Isaías e Pedro ficaram com medo por serem pecadores. Quando Isaías percebeu que estava na presença de Deus, ele se sentiu indefeso como pecador diante de Deus Santo. Ele disse: “ai de mim! Estou perdido! Porque sou homem de lábios impuros, habito no meio de um povo de impuros lábios, e os meus olhos viram o Rei, o SENHOR dos Exércitos!” (Isaías 6:5). A reação de Pedro foi praticamente igual. Ele sabia que a santidade do Senhor consumiria um pecador. Quando percebeu a divindade de Jesus, “Simão Pedro prostrou-se aos pés de Jesus, dizendo: Senhor, retira-te de mim, porque sou pecador” (Lucas 5:8).

Isaías e Pedro foram chamados para pregar a palavra do Senhor. Isaías foi chamado pelo Senhor para pregar a sua palavra e prontamente aceitou o convite: “Depois disto, ouvi a voz do Senhor, que dizia: A quem enviarei, e quem há de ir por nós? Disse eu: eis-me aqui, envia-me a mim” (Isaías 6:8). Jesus chamou Pedro para pregar a sua mensagem aos outros, e ele e seus sócios seguiram seu novo Mestre sem hesitação: “Disse Jesus a Simão: Não temas; doravante serás pescador de homens. E, arrastando eles os barcos sobre a praia, deixando tudo, o seguiram” (Lucas 5:10-11).

Mas houve uma diferença de grande importância.

Embora tivesse elementos otimistas sobre a salvação que seria oferecida séculos depois, a mensagem de Isaías foi uma de julgamento e condenação de um povo rebelde. Ele pregaria a um povo desobediente para mostrar os motivos da sua rejeição por Deus: “Então, disse ele: Vai e dize a este povo: Ouvi, ouvi e não entendais; vede, vede, mas não percebais. Torna insensível o coração deste povo, endurece-lhe os ouvidos e fecha-lhe os olhos, para que não venha ele a ver com os olhos, a ouvir com os ouvidos e a entender com o coração, e se converta, e seja salvo” (Isaías 6:9-10). Sua mensagem mostraria a gravidade do problema do pecado.

A mensagem pregada por Pedro foi outra, pois ele anunciou as boas novas da salvação em Jesus Cristo! O que Isaías viu como esperança distante para resgatar os homens do seu pecado, Pedro pregou como resposta realizada. Disse no final da sua primeira pregação após a ressurreição de Jesus: “Arrependei-vos, e cada um de vós seja batizado em nome de Jesus Cristo para remissão dos vossos pecados, e recebereis o dom do Espírito Santo” (Atos 2:38) e continuou anunciando a mesma boa nova da salvação em Cristo: “Arrependei-vos, pois, e convertei-vos para serem cancelados os vossos pecados” (Atos 3:19).

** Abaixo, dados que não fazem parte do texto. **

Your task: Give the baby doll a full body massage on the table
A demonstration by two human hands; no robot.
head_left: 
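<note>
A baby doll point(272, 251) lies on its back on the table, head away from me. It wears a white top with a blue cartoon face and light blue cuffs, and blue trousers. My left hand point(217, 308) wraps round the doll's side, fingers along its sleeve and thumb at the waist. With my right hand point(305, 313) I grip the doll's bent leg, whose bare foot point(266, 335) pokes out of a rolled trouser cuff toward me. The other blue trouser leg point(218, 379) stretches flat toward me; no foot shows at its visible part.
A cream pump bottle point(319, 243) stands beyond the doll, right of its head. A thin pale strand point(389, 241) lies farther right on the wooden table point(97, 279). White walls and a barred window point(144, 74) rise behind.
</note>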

Isaías bem representa a função do Antigo Testamento. Mostrou o problema do pecado e ofereceu a esperança de uma resposta futura, mas não ofereceu esta solução. Pedro representa a mensagem que pregava como um dos apóstolos de Jesus, o evangelho da Nova Aliança e sua promessa realizada de salvação para os pecadores que voltam ao Senhor. Os encontros destes dois homens com Deus têm muitas semelhanças, mas graças a Deus pela diferença nas suas mensagens!